▸ WHAT THE TASK REQUIRES
From the first line to the last, reproduce the data exactly.

▸ DATA

· · · · · · ·

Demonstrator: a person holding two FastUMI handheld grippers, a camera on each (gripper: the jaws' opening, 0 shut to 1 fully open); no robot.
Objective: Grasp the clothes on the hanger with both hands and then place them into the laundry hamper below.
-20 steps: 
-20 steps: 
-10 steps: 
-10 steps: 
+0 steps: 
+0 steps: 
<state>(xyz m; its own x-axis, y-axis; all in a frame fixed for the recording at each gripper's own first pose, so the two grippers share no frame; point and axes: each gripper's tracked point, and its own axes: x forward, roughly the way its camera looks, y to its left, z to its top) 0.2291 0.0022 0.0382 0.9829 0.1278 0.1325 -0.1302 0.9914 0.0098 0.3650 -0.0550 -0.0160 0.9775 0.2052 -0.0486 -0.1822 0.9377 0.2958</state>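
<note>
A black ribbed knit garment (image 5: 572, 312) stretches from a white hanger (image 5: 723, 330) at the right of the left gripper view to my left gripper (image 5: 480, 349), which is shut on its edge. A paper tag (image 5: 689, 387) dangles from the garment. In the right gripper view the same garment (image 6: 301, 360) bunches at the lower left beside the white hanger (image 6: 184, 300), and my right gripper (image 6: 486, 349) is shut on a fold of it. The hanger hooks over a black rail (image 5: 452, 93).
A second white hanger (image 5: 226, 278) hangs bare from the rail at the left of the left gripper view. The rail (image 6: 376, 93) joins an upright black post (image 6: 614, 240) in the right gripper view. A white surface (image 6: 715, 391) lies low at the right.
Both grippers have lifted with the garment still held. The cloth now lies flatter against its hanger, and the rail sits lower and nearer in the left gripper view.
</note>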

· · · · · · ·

▸ TASK RESULT
Demonstrator: a person holding two FastUMI handheld grippers, a camera on each (gripper: the jaws' opening, 0 shut to 1 fully open); no robot.
Objective: Grasp the clothes on the hanger with both hands and then place them into the laundry hamper below.
-20 steps: 
-20 steps: 
-10 steps: 
-10 steps: 
+0 steps: 
+0 steps: 
<state>(xyz m; its own x-axis, y-axis; all in a frame fixed for the recording at each gripper's own first pose, so the two grippers share no frame; point and axes: each gripper's tracked point, and its own axes: x forward, roughly the way its camera looks, y to its left, z to its top) 0.2291 0.0022 0.0382 0.9829 0.1278 0.1325 -0.1302 0.9914 0.0098 0.3650 -0.0550 -0.0160 0.9775 0.2052 -0.0486 -0.1822 0.9377 0.2958</state>
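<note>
A black ribbed knit garment (image 5: 572, 312) stretches from a white hanger (image 5: 723, 330) at the right of the left gripper view to my left gripper (image 5: 480, 349), which is shut on its edge. A paper tag (image 5: 689, 387) dangles from the garment. In the right gripper view the same garment (image 6: 301, 360) bunches at the lower left beside the white hanger (image 6: 184, 300), and my right gripper (image 6: 486, 349) is shut on a fold of it. The hanger hooks over a black rail (image 5: 452, 93).
A second white hanger (image 5: 226, 278) hangs bare from the rail at the left of the left gripper view. The rail (image 6: 376, 93) joins an upright black post (image 6: 614, 240) in the right gripper view. A white surface (image 6: 715, 391) lies low at the right.
Both grippers have lifted with the garment still held. The cloth now lies flatter against its hanger, and the rail sits lower and nearer in the left gripper view.
</note>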

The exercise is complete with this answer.